EMC Directive (2014/30/EU) - Compliance and CE Marking Guide
23/6/2019 Law & Legislation
1. What is the Electromagnetic Compatibility (EMC) Directive 2014/30/EU?
Electrical devices, when placed close to each other or interconnected, tend to interfere with one another’s performance. For example, a television set or a washing machine may affect nearby radio or electrical power lines. Electromagnetic Compatibility (EMC) reduces this influence and minimizes these disturbances and side effects as much as is possible.
The purpose of the Electromagnetic Directive is to ensure that any electrical and electronic equipment minimize electromagnetic disturbances which may influence other equipment, including radio and telecommunication devices. Also, this directive requires equipment to be able to resist the interference of other equipment or radio emissions.
The manufacturers must keep in mind the following:
- Equipment must conform to the EMC requirements.
- Good engineering practices must be applied for fixed installations.
2. Directive Name
Electromagnetic Compatibility Directive
3. Directive Number & Download Link to Legal Directive
Directive 2014/30/EU can be downloaded from the following link:
Electromagnetic Compatibility Directive 2014/30/EU
4. Notified Body (aka, Independent Assessment) Required?
Before a manufacturer can start with the required procedure to assess their product, it is important that they determine whether their product allows self-assessment or requires involvement of a Notified Body.
A notified body is an organisation which is responsible for carrying out conformity tests to assess products before they are release to the EU market. These bodies are designated by individual European Union member states.
To ensure the quality of each of these products, the EMC directive might reuire notified bodies to carry out tests on electrical and electronic equipment to gauge whether they conform to the requirements of the directive or not. Their approval is mandatory for placement of products in the EU market.
5. Products Covered
This directive is one of the broadest in scope, as it covers all electrical and electronic equipment, regardless of whether they are mains or battery powered.
Equipment that does not come under the scope of this directive includes those which do not work independently and/or are sub components. However, if incorporation of such a sub component into another equipment is to be performed by the end user, the equipment will fall under the scope of the EMC directive.

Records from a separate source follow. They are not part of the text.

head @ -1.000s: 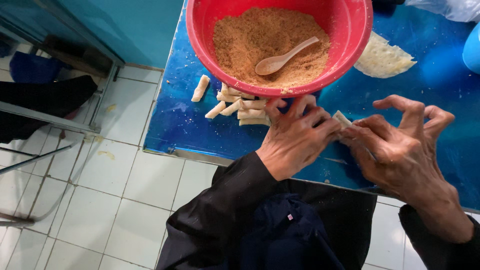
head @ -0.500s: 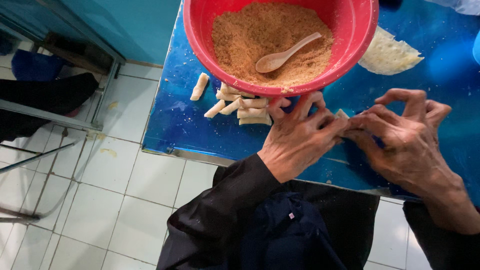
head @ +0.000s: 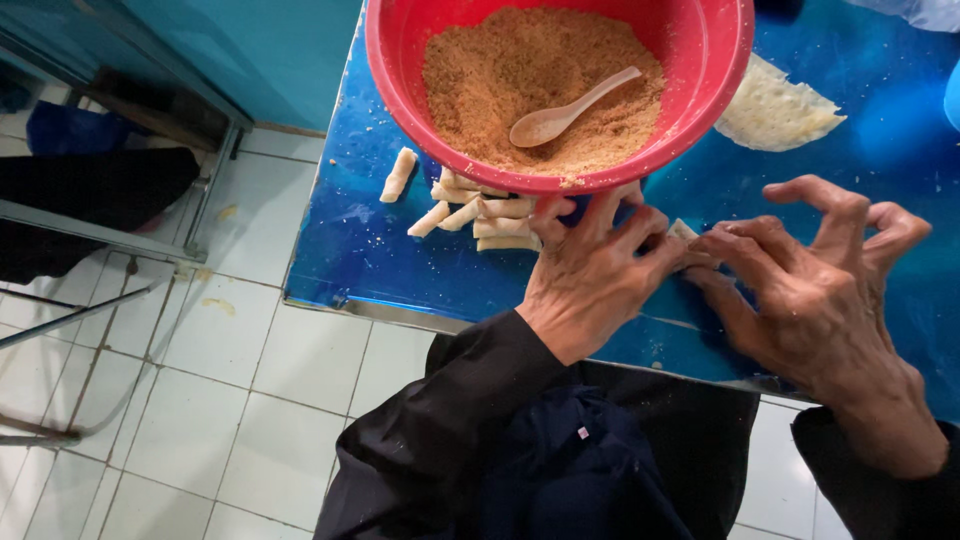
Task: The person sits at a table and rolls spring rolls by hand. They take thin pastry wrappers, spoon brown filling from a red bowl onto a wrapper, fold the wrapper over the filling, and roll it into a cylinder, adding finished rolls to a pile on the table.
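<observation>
We pinch a little white wrapper [head: 682, 231] with our left hand [head: 590, 275] and right hand [head: 800, 290], just below the red bowl [head: 720, 60]. We seem to be rolling it. Next, tight, even rolling.

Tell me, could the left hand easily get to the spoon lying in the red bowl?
Probably yes. The spoon lies uncovered on the crumbs in the open red bowl, just past the left hand. Only the bowl's rim lies between, though both hands are pinching a small roll.

A small pale roll [head: 683, 230] is being pinched between the left hand [head: 590, 275] and right hand [head: 800, 290] beside the red bowl [head: 700, 110].
</observation>
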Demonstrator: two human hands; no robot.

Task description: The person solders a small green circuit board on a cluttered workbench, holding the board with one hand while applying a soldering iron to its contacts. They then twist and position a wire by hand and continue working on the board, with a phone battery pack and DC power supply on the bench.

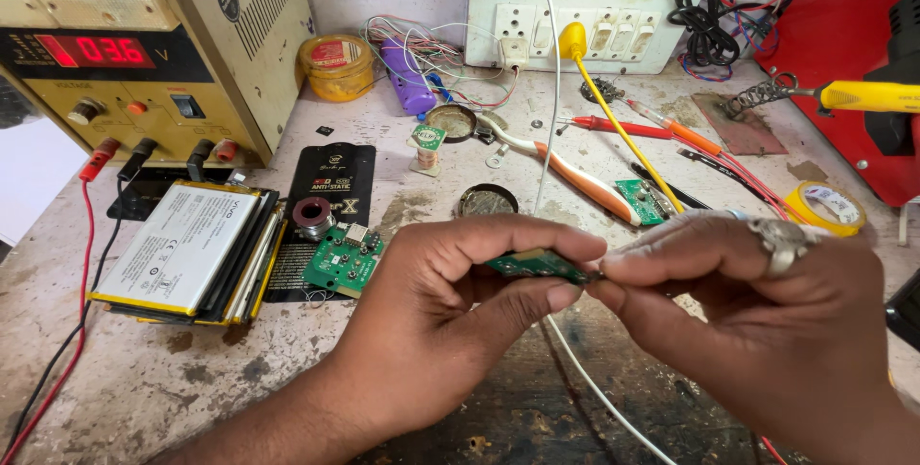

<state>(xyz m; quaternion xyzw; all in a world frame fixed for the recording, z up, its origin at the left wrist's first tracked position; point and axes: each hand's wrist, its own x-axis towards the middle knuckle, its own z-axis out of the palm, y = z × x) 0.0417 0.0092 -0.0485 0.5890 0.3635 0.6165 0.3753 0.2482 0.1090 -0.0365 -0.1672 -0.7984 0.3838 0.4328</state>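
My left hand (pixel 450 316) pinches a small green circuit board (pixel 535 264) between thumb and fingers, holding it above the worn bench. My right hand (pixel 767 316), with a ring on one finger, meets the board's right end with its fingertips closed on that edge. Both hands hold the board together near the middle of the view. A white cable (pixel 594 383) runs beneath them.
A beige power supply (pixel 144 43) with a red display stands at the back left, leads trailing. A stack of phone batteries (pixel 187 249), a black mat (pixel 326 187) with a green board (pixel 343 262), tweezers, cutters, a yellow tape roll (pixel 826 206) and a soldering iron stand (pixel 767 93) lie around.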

Also, any equipment which is required to conform to any other directive, will not be required to conform to the EMC directive. For example, products that fall under the scope of the Radio Equipment Directive, Medical Devices Directive or Automobiles Electromagnetic Compatibility Directive will not be covered by the EMC directive.

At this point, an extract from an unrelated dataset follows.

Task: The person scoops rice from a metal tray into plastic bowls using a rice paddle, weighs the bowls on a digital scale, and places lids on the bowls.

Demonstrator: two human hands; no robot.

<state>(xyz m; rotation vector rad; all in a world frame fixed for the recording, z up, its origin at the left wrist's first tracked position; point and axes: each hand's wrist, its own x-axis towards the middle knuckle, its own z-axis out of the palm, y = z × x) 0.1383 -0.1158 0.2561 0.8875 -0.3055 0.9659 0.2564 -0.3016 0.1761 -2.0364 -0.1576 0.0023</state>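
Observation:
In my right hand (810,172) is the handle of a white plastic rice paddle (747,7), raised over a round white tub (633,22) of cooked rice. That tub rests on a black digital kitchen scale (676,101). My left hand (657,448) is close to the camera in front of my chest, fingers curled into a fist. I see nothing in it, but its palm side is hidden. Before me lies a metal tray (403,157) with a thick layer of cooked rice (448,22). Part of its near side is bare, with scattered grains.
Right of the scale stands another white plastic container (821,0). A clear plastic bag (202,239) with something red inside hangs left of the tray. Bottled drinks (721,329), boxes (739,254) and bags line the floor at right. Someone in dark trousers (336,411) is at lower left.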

6. Examples of Products Covered
This directive covers all mains and battery powered equipment which are affected by electromagnetic waves or tend to generate such waves.
7. Examples of Products NOT Covered
Any equipment requiring incorporation into another piece of equipment by the manufacturer in order to function are not covered by the EMC directive.
Furthermore, any electrical or electronic equipment covered by other directives does not fall under the scope of EMC Directive. For example, most communication devices and equipment emit electromagnetic waves, but are required to conform exclusively to the Radio Equipment Directive. Similarly, medical devices, automobiles and military equipment are also covered by directives other than Electromagnetic Compatibility Directive. Their respective directives require assessment for their electromagnetic compatibilities.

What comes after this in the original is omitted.